A partir disso, elaboramos protocolos baseados nos do Ministério da Saúde, de monitoramento de paciente e conseguimos alcançar índices incríveis de acompanhamento de uma área de mais de um milhão de pessoas. Nas comunidades vulneráveis, técnicos de enfermagem podiam ir até a casa do paciente, aferir os sinais vitais e ver a oximetria, evitando que eles circulassem e contaminassem outras pessoas.
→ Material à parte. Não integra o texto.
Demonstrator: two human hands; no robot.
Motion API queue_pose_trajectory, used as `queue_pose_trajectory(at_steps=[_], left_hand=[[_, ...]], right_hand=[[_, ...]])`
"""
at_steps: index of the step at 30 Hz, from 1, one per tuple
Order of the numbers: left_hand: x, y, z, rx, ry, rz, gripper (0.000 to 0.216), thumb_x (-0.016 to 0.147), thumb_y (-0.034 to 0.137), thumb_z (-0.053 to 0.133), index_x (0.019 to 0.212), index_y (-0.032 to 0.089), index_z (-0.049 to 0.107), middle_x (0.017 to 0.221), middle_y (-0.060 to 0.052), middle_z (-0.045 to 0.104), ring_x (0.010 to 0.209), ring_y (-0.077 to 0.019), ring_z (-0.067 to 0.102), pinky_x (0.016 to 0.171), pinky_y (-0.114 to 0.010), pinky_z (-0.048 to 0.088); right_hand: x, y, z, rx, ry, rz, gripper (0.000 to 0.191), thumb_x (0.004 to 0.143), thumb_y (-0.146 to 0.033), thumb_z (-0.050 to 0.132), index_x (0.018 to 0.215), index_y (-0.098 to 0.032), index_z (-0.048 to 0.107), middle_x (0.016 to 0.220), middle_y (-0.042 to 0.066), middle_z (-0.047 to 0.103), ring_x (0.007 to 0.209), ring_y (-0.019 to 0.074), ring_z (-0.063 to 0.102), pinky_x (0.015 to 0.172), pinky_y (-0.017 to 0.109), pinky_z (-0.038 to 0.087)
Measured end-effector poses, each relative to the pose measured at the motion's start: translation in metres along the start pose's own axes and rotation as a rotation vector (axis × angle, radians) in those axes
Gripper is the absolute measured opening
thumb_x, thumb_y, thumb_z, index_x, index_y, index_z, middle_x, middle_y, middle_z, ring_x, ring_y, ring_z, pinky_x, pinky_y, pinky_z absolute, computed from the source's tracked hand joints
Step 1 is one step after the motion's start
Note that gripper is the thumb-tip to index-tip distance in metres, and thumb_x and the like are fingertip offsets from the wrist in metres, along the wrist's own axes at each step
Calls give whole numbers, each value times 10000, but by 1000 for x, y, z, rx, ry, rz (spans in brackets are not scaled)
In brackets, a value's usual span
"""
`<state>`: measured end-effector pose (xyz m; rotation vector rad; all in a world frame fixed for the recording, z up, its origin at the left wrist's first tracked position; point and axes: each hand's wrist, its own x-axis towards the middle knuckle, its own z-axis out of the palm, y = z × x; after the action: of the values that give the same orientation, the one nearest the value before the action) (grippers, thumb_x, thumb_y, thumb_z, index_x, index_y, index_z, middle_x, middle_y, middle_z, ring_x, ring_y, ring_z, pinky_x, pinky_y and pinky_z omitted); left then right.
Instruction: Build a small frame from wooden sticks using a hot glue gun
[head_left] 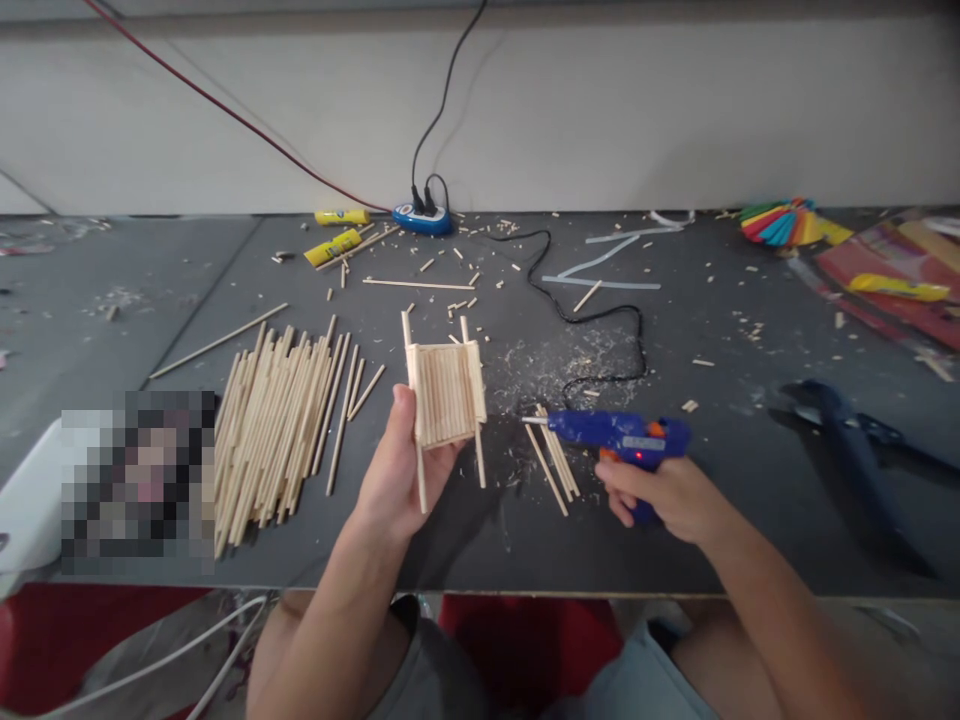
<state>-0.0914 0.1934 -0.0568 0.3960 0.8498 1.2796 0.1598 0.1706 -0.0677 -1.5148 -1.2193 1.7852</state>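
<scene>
My left hand (397,470) grips a small wooden stick frame (448,395), a panel of sticks laid side by side with longer sticks jutting out at its corners. It is tilted up above the dark table. My right hand (660,495) is wrapped round the handle of a blue glue gun (619,432), with a finger near its orange trigger and a small red light glowing on its side. The nozzle points left towards the frame, apart from it. A few loose sticks (553,460) lie under the nozzle.
A big pile of wooden sticks (277,430) lies left of my left hand. A blue power strip (421,218), yellow tubes (332,247), clear glue sticks (600,283) and a black cord (536,265) are farther back. Dark-handled cutters (847,450) lie at right. Wood scraps litter the table.
</scene>
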Motion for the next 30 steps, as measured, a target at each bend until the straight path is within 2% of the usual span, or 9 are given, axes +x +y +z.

A partir desta experiência a gente começou um trabalho com as cabines dentro do Galpão de Testagem da Maré, com a possibilidade do paciente positivo para Covid já ser avaliado por um médico e pegar a sua receita, acessar consultas de saúde mental, se fosse o caso – sem dúvida, um acolhimento muito importante para este momento.

O SAS Brasil não fez um processo apenas de atendimento à Covid, mas de acesso ao cuidado e à assistência médica durante a pandemia. Acho que o grande ganho foi ver que é possível o paciente de uma cidade do interior ou de uma comunidade vulnerável ter acesso à saúde digital de uma maneira simples e segura, sem abrir mão das boas práticas.

Isso acabou resultando numa marca que a gente tem bastante alegria, que 100% dos pacientes que a gente atendeu, e não foram poucos, foram cerca de 50 mil consultas, nenhum deles veio a óbito por Covid.

Mas o fundamental é fazer este trabalho pensando em chegar ao paciente aonde ele está – e não tentar fazer com que ele se vire para usar tecnologias que muitas vezes não estão acessíveis.